Personal information
- Born: September 15, 1999 (age 26) Plainfield, New Jersey, U.S.
- Listed height: 6 ft 10 in (2.08 m)
- Listed weight: 242 lb (110 kg)

Career information
- High school: Park Tudor (Indianapolis, Indiana); La Lumiere School (La Porte, Indiana);
- College: Michigan State (2017–2018)
- NBA draft: 2018: 1st round, 4th overall pick
- Drafted by: Memphis Grizzlies
- Playing career: 2018–present

Career history
- 2018–2026: Memphis Grizzlies
- 2026–present: Utah Jazz

Career highlights
- 2× NBA All-Star (2023, 2025); NBA Defensive Player of the Year (2023); 2× NBA All-Defensive First Team (2022, 2023); NBA All-Defensive Second Team (2025); NBA All-Rookie First Team (2019); 2× NBA blocks leader (2022, 2023); Third-team All-Big Ten (2018); Big Ten Defensive Player of the Year (2018); Big Ten Freshman of the Year (2018); Big Ten All-Freshman Team (2018); McDonald's All-American (2017);
- Stats at NBA.com
- Stats at Basketball Reference

= Jaren Jackson Jr. =

American basketball player (born 1999)

Jaren Walter Jackson Jr. (/ˈdʒɛərən/ JAIR-ən; born September 15, 1999), nicknamed "The Block Panther", and also known by his initials JJJ, is an American professional basketball player for the Utah Jazz of the National Basketball Association (NBA).
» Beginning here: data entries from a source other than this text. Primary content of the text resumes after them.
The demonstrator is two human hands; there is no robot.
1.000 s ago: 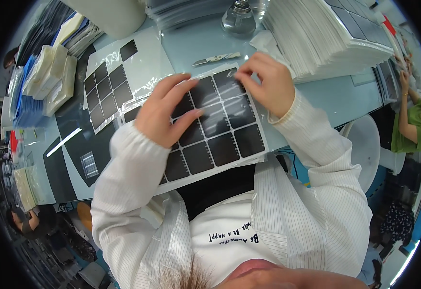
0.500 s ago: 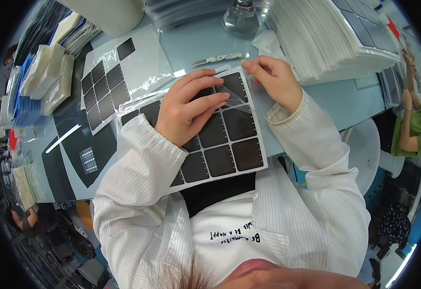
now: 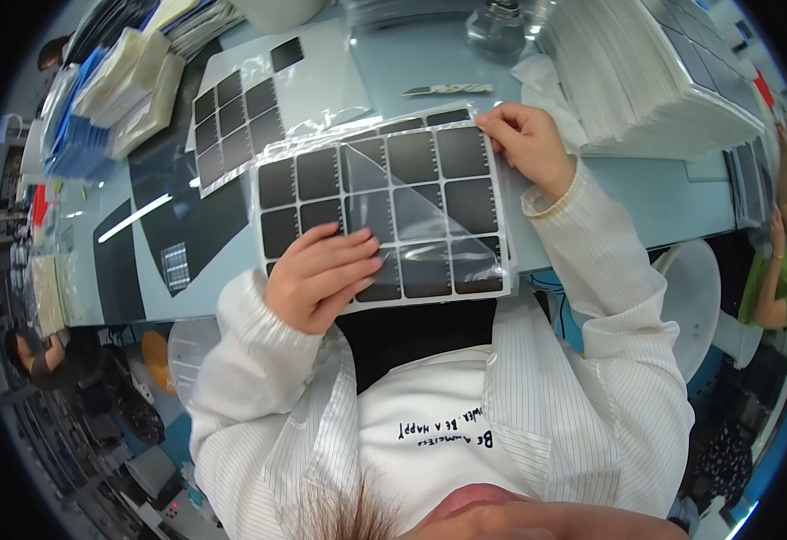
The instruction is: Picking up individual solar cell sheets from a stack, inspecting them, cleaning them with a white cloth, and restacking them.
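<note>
A white sheet (image 3: 398,245) of dark rounded-corner square stickers lies in front of me on the desk. My right hand (image 3: 526,146) pinches its far right corner. A transparent film (image 3: 416,220) is partly lifted from the sheet and folded back along a diagonal. Its loose part runs down to my left hand (image 3: 321,277), whose fingers are closed on it over the near left part of the sheet. The fingertips' exact grip on the film is partly hidden. A cutter knife (image 3: 448,90) with a patterned handle rests beyond the sheet.
To the left lie a partly used sticker sheet (image 3: 237,117) and dark sheets (image 3: 191,216). Stacked packets (image 3: 128,85) stand at the far left, a tall pile of sheets (image 3: 632,81) at the far right. A glass bottle (image 3: 498,31) and crumpled tissue (image 3: 544,90) sit nearby.
My left hand has moved toward me and left, pulling the film from the far right corner across the sheet. My right hand now pinches the sheet's corner. The whole view has shifted slightly.
</note>
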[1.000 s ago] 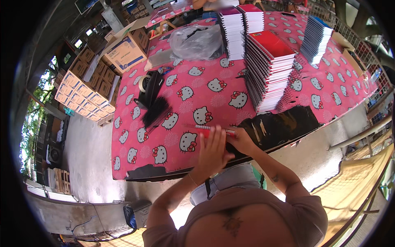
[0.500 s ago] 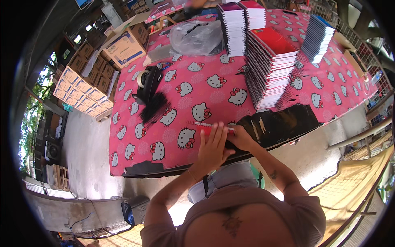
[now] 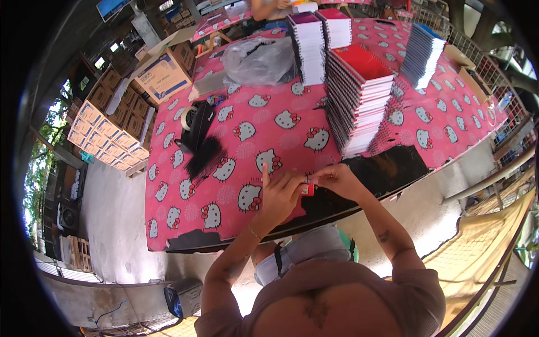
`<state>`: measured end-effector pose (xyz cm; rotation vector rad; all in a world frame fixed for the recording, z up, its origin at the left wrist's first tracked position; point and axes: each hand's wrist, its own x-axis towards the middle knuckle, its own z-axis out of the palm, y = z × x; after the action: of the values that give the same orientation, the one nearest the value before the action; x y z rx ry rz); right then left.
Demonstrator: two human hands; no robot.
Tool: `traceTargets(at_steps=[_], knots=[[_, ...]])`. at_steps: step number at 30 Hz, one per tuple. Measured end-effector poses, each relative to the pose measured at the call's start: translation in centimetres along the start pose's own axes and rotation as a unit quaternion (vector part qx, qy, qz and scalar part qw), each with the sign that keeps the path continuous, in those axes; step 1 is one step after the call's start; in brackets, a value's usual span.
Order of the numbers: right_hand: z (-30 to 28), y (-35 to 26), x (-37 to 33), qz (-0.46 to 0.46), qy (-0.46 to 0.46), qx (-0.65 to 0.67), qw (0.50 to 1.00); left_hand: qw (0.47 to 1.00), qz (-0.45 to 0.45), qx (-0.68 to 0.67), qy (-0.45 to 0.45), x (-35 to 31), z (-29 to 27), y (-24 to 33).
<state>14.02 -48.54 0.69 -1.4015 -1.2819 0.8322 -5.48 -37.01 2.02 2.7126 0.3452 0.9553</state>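
Close to the table's front edge, my left hand [image 3: 282, 195] is closed on a small red notebook [image 3: 307, 190], its index finger sticking up. Only a red corner of the notebook shows; the hand covers most of it. My right hand [image 3: 338, 181] pinches at the notebook's far edge, fingertips near those of the left. Whatever is between the right fingertips is too small to make out. Beyond my right hand rises a tall stack of red spiral notebooks [image 3: 362, 101].
A black tape dispenser [image 3: 196, 126] and a bundle of black wire coils [image 3: 206, 157] lie at left. Farther back are a clear plastic bag [image 3: 261, 62], purple notebooks [image 3: 307, 50] and dark notebooks [image 3: 422, 56]. Cartons [image 3: 106, 129] stand beyond the table. Another person's arm [image 3: 270, 8] shows at the far side.
My left hand has gone from lying flat over the notebook to gripping it. The right hand has risen to its edge and pinches there. A person's arm has come into view at the far side.
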Motion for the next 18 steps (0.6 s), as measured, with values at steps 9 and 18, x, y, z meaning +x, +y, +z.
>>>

He played college basketball for the Michigan State Spartans. Jackson was selected by the Memphis Grizzlies with the fourth overall pick of the 2018 NBA draft. In 2023, he was named to his first NBA All-Star team, later winning Defensive Player of the Year that same season. Jackson is renowned for his defensive dominance, particularly his exceptional rim protection; he led the league in blocks per game for two consecutive seasons in 2021–22 and 2022–23.

==Early life==
Jaren Walter Jackson Jr. was born on September 15, 1999, in Plainfield, New Jersey.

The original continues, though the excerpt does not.